▶ **Task requirements**: Present an exact copy of each line below.
___ Supplied material
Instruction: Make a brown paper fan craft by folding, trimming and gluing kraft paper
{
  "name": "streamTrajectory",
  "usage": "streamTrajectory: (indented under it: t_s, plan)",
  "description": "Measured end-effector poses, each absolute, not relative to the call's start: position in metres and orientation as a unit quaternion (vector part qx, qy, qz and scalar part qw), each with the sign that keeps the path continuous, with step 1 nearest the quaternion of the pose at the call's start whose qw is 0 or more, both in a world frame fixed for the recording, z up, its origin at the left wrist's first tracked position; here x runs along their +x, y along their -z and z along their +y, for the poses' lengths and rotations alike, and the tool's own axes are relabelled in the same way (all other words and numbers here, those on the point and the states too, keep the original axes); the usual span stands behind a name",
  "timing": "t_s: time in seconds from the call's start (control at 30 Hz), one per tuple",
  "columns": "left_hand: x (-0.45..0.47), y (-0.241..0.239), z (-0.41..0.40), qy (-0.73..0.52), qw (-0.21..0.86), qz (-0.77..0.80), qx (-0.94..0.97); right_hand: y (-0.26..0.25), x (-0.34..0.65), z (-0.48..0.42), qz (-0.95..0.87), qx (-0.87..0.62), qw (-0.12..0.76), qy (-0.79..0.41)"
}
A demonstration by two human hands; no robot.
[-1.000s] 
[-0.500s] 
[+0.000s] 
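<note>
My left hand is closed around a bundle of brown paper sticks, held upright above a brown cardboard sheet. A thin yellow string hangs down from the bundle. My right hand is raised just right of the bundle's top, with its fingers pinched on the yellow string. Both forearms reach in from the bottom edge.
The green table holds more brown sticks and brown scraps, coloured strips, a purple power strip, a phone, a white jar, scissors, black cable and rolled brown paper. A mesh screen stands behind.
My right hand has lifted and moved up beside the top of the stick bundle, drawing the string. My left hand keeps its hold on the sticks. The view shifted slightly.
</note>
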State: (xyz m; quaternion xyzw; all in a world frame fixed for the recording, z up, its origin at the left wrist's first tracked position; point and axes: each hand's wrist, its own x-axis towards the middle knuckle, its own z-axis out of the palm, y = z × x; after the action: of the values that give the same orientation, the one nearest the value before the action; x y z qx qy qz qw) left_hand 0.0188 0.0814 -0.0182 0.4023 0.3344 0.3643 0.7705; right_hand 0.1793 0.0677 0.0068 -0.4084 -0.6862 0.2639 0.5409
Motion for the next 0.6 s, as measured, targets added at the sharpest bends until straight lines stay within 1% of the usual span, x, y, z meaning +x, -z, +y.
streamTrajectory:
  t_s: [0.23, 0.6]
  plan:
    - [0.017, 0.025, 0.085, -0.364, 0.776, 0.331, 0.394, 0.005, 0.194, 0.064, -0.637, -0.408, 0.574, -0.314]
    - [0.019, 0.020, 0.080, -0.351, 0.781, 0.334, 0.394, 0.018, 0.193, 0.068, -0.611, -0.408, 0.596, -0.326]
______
▶ **Written answer**:
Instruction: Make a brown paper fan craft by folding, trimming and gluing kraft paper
{
  "name": "streamTrajectory",
  "usage": "streamTrajectory: (indented under it: t_s, plan)",
  "description": "Measured end-effector poses, each absolute, not relative to the call's start: position in metres and orientation as a unit quaternion (vector part qx, qy, qz and scalar part qw), each with the sign that keeps the path continuous, with step 1 nearest the quaternion of the pose at the call's start whose qw is 0 or more, both in a world frame fixed for the recording, z up, its origin at the left wrist's first tracked position; here x runs along their +x, y along their -z and z along their +y, for the poses' lengths and rotations alike, and the tool's own axes are relabelled in the same way (all other words and numbers here, those on the point and the states too, keep the original axes); the usual span stands behind a name",
  "timing": "t_s: time in seconds from the call's start (control at 30 Hz), one per tuple",
  "columns": "left_hand: x (-0.45..0.47), y (-0.241..0.239), z (-0.41..0.40), qy (-0.73..0.52), qw (-0.21..0.86), qz (-0.77..0.80), qx (-0.94..0.97); right_hand: y (-0.26..0.25), x (-0.34..0.65), z (-0.48..0.42), qz (-0.95..0.87), qx (-0.87..0.62), qw (-0.12..0.76), qy (-0.79..0.41)"
}
A demonstration by two human hands; no robot.
[-1.000s] 
[-0.500s] 
[+0.000s] 
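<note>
My left hand is closed around a bundle of brown paper sticks, held upright above a brown cardboard sheet. A thin yellow string hangs down from the bundle. My right hand is raised just right of the bundle's top, with its fingers pinched on the yellow string. Both forearms reach in from the bottom edge.
The green table holds more brown sticks and brown scraps, coloured strips, a purple power strip, a phone, a white jar, scissors, black cable and rolled brown paper. A mesh screen stands behind.
My right hand has lifted and moved up beside the top of the stick bundle, drawing the string. My left hand keeps its hold on the sticks. The view shifted slightly.
</note>
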State: (xyz m; quaternion xyzw; all in a world frame fixed for the recording, z up, its origin at the left wrist's first tracked position; point and axes: each hand's wrist, its own x-axis towards the middle knuckle, its own z-axis out of the palm, y = z × x; after the action: of the values that give the same orientation, the one nearest the value before the action; x y z qx qy qz qw) left_hand 0.0188 0.0814 -0.0182 0.4023 0.3344 0.3643 0.7705; right_hand 0.1793 0.0677 0.0068 -0.4084 -0.6862 0.2639 0.5409
Motion for the next 0.6 s, as measured, targets added at the sharpest bends until straight lines stay within 1% of the usual span, x, y, z meaning +x, -z, +y.
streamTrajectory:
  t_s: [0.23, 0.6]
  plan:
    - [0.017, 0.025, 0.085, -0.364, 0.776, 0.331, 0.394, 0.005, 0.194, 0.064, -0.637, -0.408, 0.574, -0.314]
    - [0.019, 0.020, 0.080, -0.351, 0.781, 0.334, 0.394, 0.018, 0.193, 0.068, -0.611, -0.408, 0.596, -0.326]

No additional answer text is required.